- Assigned task
Starting at the line containing "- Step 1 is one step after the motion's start" and ending at the line containing "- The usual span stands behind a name", print every line of the material below exactly, both ends included, and stop there.

- Data for processing
━━━━━━━━

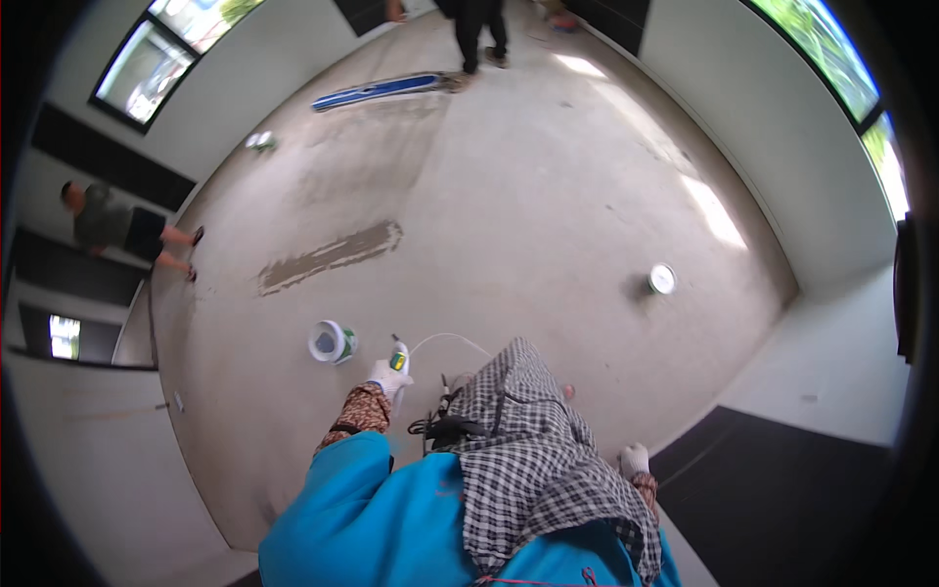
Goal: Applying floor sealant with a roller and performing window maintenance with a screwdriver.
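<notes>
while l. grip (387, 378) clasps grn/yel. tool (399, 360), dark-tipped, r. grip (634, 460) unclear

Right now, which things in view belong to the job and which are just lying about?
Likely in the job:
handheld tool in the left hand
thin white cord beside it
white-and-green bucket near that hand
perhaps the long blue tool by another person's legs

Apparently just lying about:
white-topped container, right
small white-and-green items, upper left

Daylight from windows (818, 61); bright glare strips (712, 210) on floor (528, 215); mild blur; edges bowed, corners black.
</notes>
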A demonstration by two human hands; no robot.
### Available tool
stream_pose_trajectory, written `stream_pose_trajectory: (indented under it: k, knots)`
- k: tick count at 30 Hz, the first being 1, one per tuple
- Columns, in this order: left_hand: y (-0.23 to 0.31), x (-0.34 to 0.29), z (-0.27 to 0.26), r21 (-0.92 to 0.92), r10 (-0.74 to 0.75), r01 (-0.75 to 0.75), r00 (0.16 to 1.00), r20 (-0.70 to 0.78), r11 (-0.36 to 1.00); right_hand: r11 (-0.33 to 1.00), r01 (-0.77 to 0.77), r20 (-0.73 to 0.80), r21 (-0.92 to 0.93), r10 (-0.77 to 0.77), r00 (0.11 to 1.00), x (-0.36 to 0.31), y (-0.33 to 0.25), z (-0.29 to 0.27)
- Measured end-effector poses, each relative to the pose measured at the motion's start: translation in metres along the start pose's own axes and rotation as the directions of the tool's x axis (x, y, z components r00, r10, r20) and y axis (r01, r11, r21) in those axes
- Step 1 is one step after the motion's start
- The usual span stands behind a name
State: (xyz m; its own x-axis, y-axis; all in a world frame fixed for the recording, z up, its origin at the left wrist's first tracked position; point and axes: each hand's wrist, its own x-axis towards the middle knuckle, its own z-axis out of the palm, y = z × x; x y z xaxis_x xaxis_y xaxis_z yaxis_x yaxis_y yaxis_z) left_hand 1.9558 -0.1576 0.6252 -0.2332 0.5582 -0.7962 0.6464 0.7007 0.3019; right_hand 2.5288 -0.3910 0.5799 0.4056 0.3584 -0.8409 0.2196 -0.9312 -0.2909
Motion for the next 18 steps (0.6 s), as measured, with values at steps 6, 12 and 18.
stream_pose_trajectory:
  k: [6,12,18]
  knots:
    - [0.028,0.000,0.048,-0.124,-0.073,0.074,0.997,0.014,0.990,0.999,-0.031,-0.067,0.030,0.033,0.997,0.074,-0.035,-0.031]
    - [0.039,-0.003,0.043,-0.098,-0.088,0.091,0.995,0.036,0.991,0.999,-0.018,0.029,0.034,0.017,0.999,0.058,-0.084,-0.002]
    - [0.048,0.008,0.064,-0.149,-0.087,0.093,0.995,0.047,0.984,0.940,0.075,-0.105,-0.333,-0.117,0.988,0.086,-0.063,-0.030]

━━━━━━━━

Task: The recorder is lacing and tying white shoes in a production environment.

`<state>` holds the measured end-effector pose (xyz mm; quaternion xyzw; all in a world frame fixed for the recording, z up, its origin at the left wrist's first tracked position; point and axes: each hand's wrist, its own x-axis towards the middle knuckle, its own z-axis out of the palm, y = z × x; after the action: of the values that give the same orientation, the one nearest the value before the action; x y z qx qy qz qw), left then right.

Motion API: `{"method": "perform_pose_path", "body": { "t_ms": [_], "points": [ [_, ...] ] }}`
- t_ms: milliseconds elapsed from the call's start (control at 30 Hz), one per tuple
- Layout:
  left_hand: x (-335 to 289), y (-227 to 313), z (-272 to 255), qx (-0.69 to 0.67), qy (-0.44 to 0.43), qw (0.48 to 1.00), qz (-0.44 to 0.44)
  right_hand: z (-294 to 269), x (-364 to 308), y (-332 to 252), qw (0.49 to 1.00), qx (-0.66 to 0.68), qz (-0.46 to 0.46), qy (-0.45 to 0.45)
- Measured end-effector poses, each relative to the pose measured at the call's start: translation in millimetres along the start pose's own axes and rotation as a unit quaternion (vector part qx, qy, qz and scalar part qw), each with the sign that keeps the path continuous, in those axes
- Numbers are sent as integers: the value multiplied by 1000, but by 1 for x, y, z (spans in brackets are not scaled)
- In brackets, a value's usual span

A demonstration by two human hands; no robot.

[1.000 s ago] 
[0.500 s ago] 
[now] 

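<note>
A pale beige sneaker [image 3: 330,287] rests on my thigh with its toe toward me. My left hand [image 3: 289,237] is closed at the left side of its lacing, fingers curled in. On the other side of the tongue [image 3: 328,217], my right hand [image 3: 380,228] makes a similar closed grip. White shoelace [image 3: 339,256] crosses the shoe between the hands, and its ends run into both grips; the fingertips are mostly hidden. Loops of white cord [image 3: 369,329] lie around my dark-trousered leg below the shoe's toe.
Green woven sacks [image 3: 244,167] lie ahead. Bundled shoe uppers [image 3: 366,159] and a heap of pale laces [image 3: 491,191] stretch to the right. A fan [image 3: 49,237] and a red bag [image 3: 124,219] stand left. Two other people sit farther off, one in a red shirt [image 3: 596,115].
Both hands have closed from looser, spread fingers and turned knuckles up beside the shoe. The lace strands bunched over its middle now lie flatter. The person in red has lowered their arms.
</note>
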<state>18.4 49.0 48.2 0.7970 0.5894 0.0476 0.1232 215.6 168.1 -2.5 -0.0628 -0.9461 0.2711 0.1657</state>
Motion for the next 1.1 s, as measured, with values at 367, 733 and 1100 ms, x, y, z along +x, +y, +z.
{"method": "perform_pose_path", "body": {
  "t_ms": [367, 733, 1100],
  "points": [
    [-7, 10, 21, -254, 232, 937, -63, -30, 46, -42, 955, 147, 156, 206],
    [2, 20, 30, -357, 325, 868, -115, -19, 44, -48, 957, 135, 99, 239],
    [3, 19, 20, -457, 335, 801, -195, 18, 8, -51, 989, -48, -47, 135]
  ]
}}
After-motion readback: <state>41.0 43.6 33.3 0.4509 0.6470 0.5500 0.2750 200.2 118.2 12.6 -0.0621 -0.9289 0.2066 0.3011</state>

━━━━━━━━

- Response area
- Step 1 is one step after the motion's start
- The usual span stands behind a name

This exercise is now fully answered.